> Dataset section:
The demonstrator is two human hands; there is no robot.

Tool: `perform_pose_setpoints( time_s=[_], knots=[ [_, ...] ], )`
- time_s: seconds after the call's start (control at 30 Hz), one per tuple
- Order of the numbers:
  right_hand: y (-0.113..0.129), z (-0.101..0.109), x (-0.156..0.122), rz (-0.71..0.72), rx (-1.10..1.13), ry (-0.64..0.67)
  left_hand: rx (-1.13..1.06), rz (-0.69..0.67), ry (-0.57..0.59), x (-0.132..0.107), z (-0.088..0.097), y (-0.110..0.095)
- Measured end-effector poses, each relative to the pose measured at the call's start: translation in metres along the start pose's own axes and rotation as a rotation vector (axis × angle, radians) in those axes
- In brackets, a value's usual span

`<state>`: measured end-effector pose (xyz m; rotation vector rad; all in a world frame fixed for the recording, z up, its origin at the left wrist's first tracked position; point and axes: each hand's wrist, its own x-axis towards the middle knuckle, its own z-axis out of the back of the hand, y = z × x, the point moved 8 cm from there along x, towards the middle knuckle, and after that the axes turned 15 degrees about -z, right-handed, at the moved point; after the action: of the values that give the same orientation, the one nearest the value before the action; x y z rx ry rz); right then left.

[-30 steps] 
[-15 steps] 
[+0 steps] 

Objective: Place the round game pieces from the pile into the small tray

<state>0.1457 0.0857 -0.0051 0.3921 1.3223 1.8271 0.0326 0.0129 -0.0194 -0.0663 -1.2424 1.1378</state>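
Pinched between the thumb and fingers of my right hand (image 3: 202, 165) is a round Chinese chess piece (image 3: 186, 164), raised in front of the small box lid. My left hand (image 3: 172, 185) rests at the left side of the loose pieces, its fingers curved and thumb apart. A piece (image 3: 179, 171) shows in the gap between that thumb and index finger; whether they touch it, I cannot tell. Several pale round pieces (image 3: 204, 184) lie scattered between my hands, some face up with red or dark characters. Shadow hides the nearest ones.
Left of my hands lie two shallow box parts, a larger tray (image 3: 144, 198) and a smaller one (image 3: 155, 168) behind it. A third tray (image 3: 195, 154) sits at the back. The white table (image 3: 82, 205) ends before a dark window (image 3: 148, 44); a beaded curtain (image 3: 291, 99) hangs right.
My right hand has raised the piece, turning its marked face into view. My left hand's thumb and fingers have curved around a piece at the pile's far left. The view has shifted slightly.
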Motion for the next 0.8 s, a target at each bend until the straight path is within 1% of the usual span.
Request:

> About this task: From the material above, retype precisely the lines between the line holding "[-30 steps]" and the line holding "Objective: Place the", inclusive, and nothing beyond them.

> Written answer:
[-30 steps] 
[-15 steps] 
[+0 steps] 

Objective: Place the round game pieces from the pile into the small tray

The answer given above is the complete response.